◆ **Problem requirements**
Below are some records; find each line that carries the word "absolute" and copy it.

◆ **Extracted entries**
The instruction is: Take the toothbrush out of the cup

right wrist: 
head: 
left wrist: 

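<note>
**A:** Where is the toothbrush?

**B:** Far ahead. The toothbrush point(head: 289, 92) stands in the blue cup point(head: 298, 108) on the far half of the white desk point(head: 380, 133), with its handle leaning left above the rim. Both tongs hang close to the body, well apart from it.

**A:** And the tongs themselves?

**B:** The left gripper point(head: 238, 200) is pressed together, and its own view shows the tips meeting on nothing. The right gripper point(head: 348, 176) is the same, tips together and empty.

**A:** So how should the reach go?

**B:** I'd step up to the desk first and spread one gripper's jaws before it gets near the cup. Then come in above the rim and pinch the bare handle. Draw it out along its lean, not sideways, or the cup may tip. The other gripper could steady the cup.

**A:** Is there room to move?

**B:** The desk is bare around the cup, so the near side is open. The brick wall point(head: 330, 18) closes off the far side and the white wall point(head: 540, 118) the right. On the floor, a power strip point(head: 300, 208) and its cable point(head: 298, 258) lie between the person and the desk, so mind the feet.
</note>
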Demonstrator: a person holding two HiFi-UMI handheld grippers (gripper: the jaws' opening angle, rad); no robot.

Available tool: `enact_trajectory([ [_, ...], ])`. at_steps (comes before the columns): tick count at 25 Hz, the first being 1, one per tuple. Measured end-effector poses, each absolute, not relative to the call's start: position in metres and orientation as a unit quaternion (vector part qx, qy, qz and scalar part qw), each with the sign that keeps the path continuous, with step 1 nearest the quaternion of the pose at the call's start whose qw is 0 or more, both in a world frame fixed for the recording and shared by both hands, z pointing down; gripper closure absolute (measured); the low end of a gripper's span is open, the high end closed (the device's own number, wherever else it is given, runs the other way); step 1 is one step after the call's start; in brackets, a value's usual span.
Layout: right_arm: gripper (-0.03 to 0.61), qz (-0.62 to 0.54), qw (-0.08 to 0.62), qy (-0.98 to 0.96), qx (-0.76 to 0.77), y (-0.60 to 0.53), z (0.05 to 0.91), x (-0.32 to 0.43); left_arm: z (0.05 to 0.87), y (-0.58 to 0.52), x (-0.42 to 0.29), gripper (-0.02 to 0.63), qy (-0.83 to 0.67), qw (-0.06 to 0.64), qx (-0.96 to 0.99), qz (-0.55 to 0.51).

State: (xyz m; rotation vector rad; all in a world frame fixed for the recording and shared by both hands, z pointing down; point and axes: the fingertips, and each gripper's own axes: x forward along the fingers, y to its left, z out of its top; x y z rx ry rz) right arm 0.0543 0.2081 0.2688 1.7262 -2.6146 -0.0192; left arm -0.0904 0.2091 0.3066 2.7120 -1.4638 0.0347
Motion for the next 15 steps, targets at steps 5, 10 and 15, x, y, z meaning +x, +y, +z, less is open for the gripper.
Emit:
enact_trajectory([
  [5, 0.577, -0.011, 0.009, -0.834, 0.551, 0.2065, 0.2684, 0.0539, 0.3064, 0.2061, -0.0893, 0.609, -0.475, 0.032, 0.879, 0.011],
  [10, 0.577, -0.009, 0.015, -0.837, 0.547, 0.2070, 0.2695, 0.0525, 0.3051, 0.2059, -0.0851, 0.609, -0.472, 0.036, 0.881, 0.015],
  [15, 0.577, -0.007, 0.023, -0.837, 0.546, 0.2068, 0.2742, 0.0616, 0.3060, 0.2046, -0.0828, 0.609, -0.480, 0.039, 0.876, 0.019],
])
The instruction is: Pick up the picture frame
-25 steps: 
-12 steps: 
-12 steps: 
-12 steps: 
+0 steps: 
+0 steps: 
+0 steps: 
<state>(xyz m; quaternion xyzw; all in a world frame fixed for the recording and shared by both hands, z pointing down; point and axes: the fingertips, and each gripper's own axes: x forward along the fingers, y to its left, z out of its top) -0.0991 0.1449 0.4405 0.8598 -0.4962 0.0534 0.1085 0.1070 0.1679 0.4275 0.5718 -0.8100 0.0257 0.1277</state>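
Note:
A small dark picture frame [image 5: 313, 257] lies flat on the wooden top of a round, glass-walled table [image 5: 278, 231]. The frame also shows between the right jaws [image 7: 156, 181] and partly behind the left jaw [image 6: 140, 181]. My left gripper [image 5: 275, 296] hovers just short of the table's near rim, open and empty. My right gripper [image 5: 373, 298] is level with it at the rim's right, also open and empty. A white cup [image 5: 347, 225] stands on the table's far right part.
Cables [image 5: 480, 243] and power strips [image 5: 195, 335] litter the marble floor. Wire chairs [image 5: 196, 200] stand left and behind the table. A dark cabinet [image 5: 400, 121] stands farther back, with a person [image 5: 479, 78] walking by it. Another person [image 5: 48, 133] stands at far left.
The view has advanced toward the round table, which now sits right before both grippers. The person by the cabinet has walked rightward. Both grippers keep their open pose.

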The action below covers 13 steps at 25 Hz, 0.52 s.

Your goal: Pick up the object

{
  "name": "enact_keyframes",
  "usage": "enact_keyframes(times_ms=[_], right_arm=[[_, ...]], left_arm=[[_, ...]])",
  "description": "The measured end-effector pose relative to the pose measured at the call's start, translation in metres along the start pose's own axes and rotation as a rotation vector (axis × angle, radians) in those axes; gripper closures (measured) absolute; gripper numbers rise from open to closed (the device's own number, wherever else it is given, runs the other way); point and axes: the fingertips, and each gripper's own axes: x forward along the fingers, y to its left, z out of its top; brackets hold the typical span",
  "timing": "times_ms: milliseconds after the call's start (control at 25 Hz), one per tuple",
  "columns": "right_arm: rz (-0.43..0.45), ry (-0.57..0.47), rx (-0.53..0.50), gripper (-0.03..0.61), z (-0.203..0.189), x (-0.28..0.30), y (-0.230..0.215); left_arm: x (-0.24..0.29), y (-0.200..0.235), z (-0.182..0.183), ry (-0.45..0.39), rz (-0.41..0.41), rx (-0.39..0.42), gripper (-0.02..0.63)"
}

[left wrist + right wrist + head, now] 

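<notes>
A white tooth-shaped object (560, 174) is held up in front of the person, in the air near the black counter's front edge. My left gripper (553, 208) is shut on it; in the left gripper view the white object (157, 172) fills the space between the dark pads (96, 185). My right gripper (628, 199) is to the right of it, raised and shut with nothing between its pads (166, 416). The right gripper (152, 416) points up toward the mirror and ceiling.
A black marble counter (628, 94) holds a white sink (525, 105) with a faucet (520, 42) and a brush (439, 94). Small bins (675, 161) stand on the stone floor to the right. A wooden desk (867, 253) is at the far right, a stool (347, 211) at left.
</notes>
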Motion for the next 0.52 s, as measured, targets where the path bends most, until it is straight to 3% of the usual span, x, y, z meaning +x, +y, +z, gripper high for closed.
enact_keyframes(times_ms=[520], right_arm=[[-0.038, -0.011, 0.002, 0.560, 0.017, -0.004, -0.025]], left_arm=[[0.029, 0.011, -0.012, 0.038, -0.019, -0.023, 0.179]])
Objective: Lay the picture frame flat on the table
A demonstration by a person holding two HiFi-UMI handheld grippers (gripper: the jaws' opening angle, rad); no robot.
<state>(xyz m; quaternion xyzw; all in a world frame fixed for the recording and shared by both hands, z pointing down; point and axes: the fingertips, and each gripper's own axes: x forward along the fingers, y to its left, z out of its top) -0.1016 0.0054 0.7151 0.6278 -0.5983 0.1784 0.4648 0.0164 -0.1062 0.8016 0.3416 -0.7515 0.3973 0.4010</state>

◆ **Solution to the exercise**
Available tool: `enact_trajectory([ [_, ...], ])`. at_steps (comes before the columns): tick count at 25 Hz, the first being 1, one per tuple. Measured end-effector poses, each absolute, not relative to the call's start: position in metres and orientation as a unit quaternion (vector part qx, qy, qz and scalar part qw), each with the sign that keeps the path continuous, with step 1 nearest the quaternion of the pose at the call's start whose qw is 0 or more, both in a world frame fixed for the recording and shared by both hands, z pointing down; gripper closure absolute (measured); the low end of a gripper's span is open, the high end closed (the device's own number, wherever else it is given, runs the other way); step 1 is one step after the call's start; in brackets, a value's usual span.
  "description": "The measured end-effector pose relative to the pose measured at the call's start, translation in metres along the start pose's own axes and rotation as a rotation vector (axis × angle, radians) in those axes; gripper closures (measured) absolute; gripper numbers rise from open to closed (the device's own number, wherever else it is given, runs the other way); point and axes: the fingertips, and each gripper's own axes: x forward along the fingers, y to its left, z out of its top; brackets hold the typical span",

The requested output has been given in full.